Samedi 14 juillet 2007 à 20:19

- Bonjour.
- Bonjour.
- Je viens pour pleurer.
- Ah.
- ...
- Euh, je vais avoir la 03h58 de libre, ça vous ira ?
- Oui.
- Renan, accompagnez mademoiselle s'il vous plaît. Allez-y, c'est au fond.
- Merci.
Elle s'assit devant une table ronde avec un napperon blanc. Ca tanguait une marée houleuse à l'intérieur. Elle se rendit compte qu'elle ne respirait plus. "Putain ça penche, dit-elle, on voit le vide à travers les planches" Personne ne lui répondit. Elle était seule. Ca ne venait pas. Elle avait le corps raide, la nuque douloureuse, les yeux secs et son coeur hurlait la noyage. Ca ne venait pas.
- Vous ne mettez pas vos feux de détresse ?
Renan s'était approché.
- Non.
- Il faudrait; pour que personne ne vous dérange.
- Vous voyez bien que je ne pleure pas.
- Ca va venir.
- Non.
- Ca vient toujours.
- ...
- Tenez, si je vous prenais dans mes bras.
Elle tressaillit, et cru passer par dessus bord.
- Venez contre moi.
- Non, non. Je... Mon coeur va exploser comme une vulgaire poche d'eau, je vais éclater en sanglots. Je, je ne veux pas vous éclabousser. Vous avez un joli sourire. Il faut que je boive mes larmes seule.
- Et si je faisais miens vos pleurs...
- Evidemment.
- Evidemment ?
- Evidemment, je serai plus légère.
- Alors venez. Venez danser avec moi.
Elle se raidit encore davantage et sentit une décharge lui courir tout le long du dos et lui abîmer chaque vertèbre.
Un fantôme qui sort d'hibernation est poussé par une faim vorace. Ses fantômes à elle venaient de se réveiller.
Elle sentit son esprit qui s'abandonnait, qui se liquéfiait doucement, ça lui faisait comme une flaque au-dedans. Mais elle avait le corps tellement courbaturé que ça ne venait pas, c'est à peine si les fantômes réussissaient à saccader sa respiration et à secouer ses épaules.
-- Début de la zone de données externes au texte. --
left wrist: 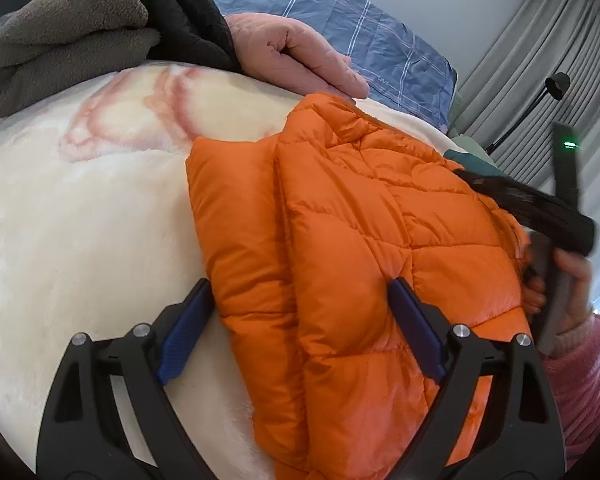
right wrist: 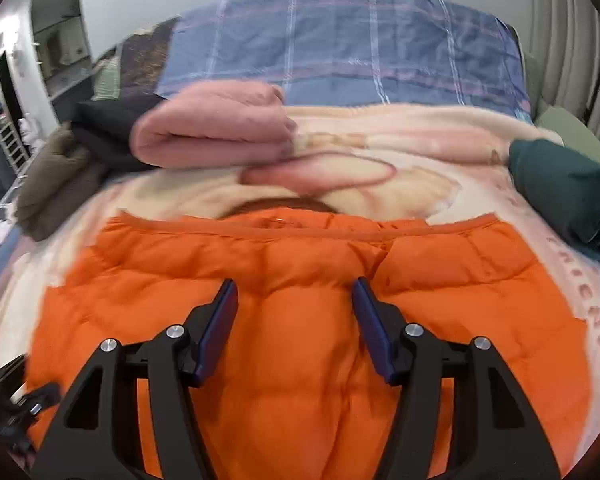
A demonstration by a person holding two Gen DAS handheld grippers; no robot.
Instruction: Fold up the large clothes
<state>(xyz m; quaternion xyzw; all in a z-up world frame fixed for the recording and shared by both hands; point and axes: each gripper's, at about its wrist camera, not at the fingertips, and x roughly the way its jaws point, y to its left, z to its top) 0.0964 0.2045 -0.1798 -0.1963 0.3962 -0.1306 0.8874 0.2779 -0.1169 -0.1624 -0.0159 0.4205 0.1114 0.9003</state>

Elle sanglotait de l'intérieur, et rêvait d'être un mollusque. Un mollusque qui pleure. Ca lui faisait tellement mal partout dans le dos et dans les jambes et dans la nuque, c'était lourd, ça pesait comme du béton. Elle rêvait d'être un carré de chocolat qui fond sous le soleil et s'abandonne à la chaleur.
Mais elle était assise sur sa chaise à écouter les pleurs ruisseler contre sa peau, à sentir les fantômes lui lacérer la chair.
Renan vit tout cela et s'approcha.
- Ca va aller.
- Non.
Elle osa s'abandonner un court instant sur son épaule, le parfum de ses cheveux lui fit sourire tendrement le coeur, et le contact avec sa peau fût comme un baume sur sa douleur. Elle aurait voulu être un iceberg qui fond entre ses bras, et qu'il la retienne doucement,
- Je reviendrai.
- Je sais.
- J'y arriverai.
Elle respira une dernière fois ses cheveux, traversa le salon sans se retourner; le vent dehors balançait son corps, elle se sentait fragile et vulnérable, comme une tombe ouverte et visitée par le jour, elle ne se sentit plus la force de lutter et attendit que le ciel fasse d'elle une survivante. Elle en voulait tellement à son corps de se refuser aux larmes, la colère lui faisait comme un orage dans les yeux. Le ciel tournait au dessus des arbres et perdait dans leurs feuilles de lourds nuages noirs. Les troncs se fendaient, les écorces s'émiettaient. Elle commençait à avoir peur, elle sentait bien qu'elle n'était plus capable de rien. La panique lui frissonait la peau, elle voulu appeler au secours mais ses lèvres restèrent muettes, elle fouilla du regard autour d'elle pour trouver un soutien, mais elle était seule. Seule sous le ciel prêt à la dévorer. Elle lâcha prise et se soumit à lui, sentant les courants d'air qui prenaient d'assaut son visage.
- Mademoiselle, mademoiselle !
Elle ouvrit les yeux et le vit. Il la prit par la main, l'aida à se lever.
- Venez vite, vite... Vous pouvez courir ?
Il passa son bras autour de ses épaules pour la protéger  des nuages. Il traversèrent plusieurs rues et s'abritèrent dans la cour d'un immeuble. Il ouvrit une porte, et l'aida à entrer dans un petit appartement. Elle ne vit pas ce qu'il y avait autour d'elle, mais s'effondra dans ses bras, et se mit à pleurer, enfin, à pleurer, à pleurer. Elle sanglota son corps tout entier, chassa les fantômes loin de son coeur, tandis qu'il lui murmurait des histoires dans le creux de l'oreille pour la garder avec lui. Elle pleurait, elle pleurait.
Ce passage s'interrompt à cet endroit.